> [Description of the task] I'd like the entire listing output verbatim, apart from the pictures.

> [Dataset extract]
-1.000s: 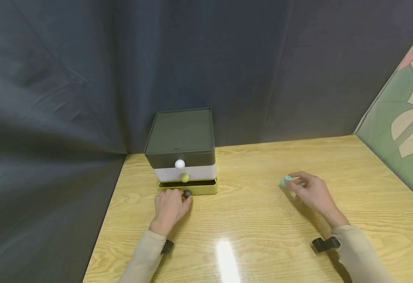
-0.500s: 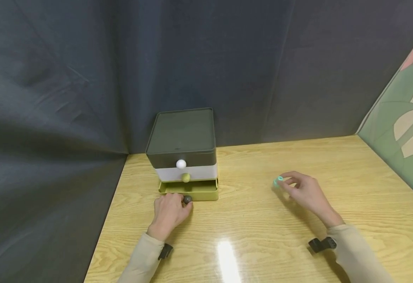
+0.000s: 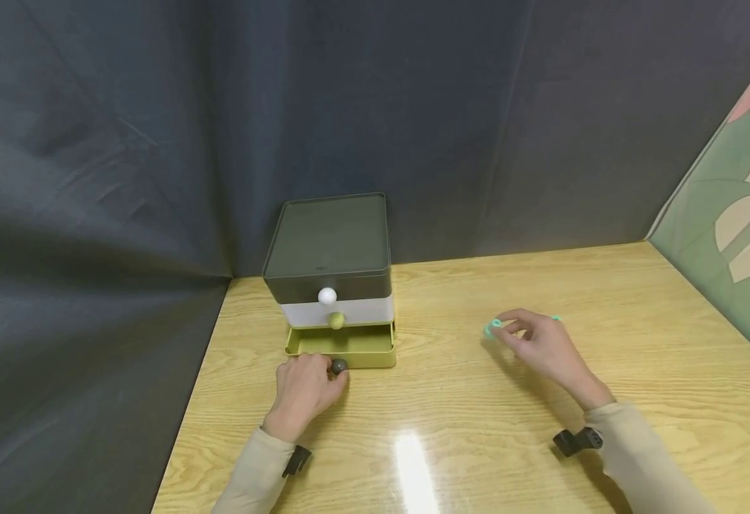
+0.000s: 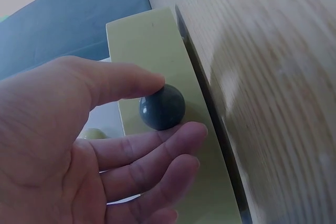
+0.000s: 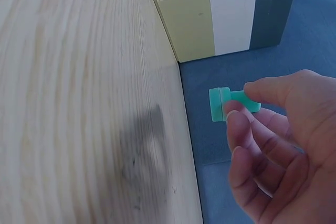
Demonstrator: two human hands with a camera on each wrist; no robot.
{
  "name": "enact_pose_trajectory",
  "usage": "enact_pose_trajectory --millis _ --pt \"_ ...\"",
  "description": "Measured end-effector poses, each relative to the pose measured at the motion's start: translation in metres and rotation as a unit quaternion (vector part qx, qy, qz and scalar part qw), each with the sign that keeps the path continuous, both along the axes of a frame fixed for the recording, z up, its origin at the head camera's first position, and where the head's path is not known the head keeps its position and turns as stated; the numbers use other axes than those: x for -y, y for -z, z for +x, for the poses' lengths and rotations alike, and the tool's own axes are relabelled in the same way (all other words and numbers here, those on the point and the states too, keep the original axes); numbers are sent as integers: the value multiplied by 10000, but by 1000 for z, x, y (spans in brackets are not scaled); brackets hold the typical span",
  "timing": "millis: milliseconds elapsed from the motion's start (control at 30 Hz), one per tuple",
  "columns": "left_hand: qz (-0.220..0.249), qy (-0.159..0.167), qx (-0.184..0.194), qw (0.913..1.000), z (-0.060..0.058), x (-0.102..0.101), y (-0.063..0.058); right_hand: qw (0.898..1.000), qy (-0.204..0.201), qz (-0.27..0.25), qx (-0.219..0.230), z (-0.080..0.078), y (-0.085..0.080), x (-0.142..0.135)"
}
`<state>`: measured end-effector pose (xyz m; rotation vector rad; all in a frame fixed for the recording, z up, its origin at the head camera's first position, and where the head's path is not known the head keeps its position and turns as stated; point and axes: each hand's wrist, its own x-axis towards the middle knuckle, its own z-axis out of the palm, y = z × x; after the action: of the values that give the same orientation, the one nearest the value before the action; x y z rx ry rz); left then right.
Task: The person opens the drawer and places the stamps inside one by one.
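In the head view, a small cabinet (image 3: 328, 239) has its bottom olive drawer (image 3: 375, 357) pulled out, with its bare inside showing. My left hand (image 3: 307, 389) pinches that drawer's dark round knob (image 4: 163, 107) between thumb and index finger. Over the table to the right, my right hand (image 3: 544, 350) holds a small teal piece (image 3: 493, 328) by thumb and fingertips. Seen from the right wrist, this piece (image 5: 220, 104) has a wide flat end and a narrower stem, like a small stamp. Another bit of teal (image 3: 556, 318) peeks out behind the right hand's knuckles.
The white middle drawer (image 3: 368, 311) with an olive knob (image 3: 336, 320) and the dark top one with a white knob (image 3: 327, 295) are closed. A dark curtain (image 3: 445, 128) hangs behind the wooden table (image 3: 464, 400). A patterned panel (image 3: 734, 214) borders the right side.
The left hand has drawn the bottom drawer farther out toward me. The right hand has moved left with the teal piece, and a second teal bit has come into sight behind it.
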<state>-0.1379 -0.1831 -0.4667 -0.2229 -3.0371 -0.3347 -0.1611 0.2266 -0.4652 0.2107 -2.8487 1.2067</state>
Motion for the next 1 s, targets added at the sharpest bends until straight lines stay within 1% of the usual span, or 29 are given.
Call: enact_pose_trajectory --millis 267,700,867,1000 --pt "26 38 -26 10000 5 2 0 10000 -71 -16 4 0 0 10" --pt "59 69 -73 9999 14 3 -1 9995 -289 -1 -132 0 0 25" --pt "175 100 29 9998 16 3 -2 9989 -364 75 -280 0 0 31" --pt "258 67 332 9991 19 4 -8 9986 -446 59 -290 0 -1 38"
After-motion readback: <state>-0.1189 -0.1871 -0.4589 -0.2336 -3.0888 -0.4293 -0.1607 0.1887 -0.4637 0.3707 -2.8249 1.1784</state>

> [Answer to this problem]
-1.000s: 
-0.500s: 
+0.000s: 
+0.000s: 
+0.000s: 
Demonstrator: two human hands with a camera on each wrist; no robot.
{
  "name": "enact_pose_trajectory",
  "usage": "enact_pose_trajectory --millis _ --pt \"_ ...\"",
  "description": "Measured end-effector poses, each relative to the pose measured at the motion's start: translation in metres and rotation as a unit quaternion (vector part qx, qy, qz and scalar part qw), each with the sign that keeps the path continuous, both along the axes of a frame fixed for the recording, z up, its origin at the head camera's first position, and where the head's path is not known the head keeps its position and turns as stated; the numbers use other axes than those: x for -y, y for -z, z for +x, for the poses' lengths and rotations alike, and the tool's own axes are relabelled in the same way (all other words and numbers here, those on the point and the states too, keep the original axes); numbers are sent as integers: the value multiplied by 10000, but by 1000 for z, x, y (spans in brackets are not scaled); brackets hold the typical span",
  "timing": "millis: milliseconds elapsed from the motion's start (control at 30 Hz), one per tuple",
  "columns": "left_hand: qz (-0.220..0.249), qy (-0.159..0.167), qx (-0.184..0.194), qw (0.913..1.000), z (-0.060..0.058), x (-0.102..0.101), y (-0.063..0.058); right_hand: qw (0.898..1.000), qy (-0.204..0.201), qz (-0.27..0.25), qx (-0.219..0.230), z (-0.080..0.078), y (-0.085..0.080), x (-0.142..0.135)"
}
`<state>`: measured end-effector pose (xyz m; rotation vector rad; all in a frame fixed for the recording, z up, its origin at the head camera's first position, and where the head's path is not known the head keeps its position and turns as stated; point and axes: each hand's wrist, its own x-axis towards the middle knuckle, its own z-axis out of the palm, y = z × x; after the action: of the values that give the same orientation, the one nearest the value before the action; x y z rx ry rz); left then right.
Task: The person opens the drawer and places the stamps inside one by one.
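In the head view, a small cabinet (image 3: 328, 239) has its bottom olive drawer (image 3: 375, 357) pulled out, with its bare inside showing. My left hand (image 3: 307, 389) pinches that drawer's dark round knob (image 4: 163, 107) between thumb and index finger. Over the table to the right, my right hand (image 3: 544, 350) holds a small teal piece (image 3: 493, 328) by thumb and fingertips. Seen from the right wrist, this piece (image 5: 220, 104) has a wide flat end and a narrower stem, like a small stamp. Another bit of teal (image 3: 556, 318) peeks out behind the right hand's knuckles.
The white middle drawer (image 3: 368, 311) with an olive knob (image 3: 336, 320) and the dark top one with a white knob (image 3: 327, 295) are closed. A dark curtain (image 3: 445, 128) hangs behind the wooden table (image 3: 464, 400). A patterned panel (image 3: 734, 214) borders the right side.
The left hand has drawn the bottom drawer farther out toward me. The right hand has moved left with the teal piece, and a second teal bit has come into sight behind it.
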<state>-0.1379 -0.1831 -0.4667 -0.2229 -3.0371 -0.3347 -0.1611 0.2266 -0.4652 0.2107 -2.8487 1.2067</state>
Motion for the next 1 s, targets added at the sharpest bends until straight lines stay within 1% of the usual span, or 29 are given.
Call: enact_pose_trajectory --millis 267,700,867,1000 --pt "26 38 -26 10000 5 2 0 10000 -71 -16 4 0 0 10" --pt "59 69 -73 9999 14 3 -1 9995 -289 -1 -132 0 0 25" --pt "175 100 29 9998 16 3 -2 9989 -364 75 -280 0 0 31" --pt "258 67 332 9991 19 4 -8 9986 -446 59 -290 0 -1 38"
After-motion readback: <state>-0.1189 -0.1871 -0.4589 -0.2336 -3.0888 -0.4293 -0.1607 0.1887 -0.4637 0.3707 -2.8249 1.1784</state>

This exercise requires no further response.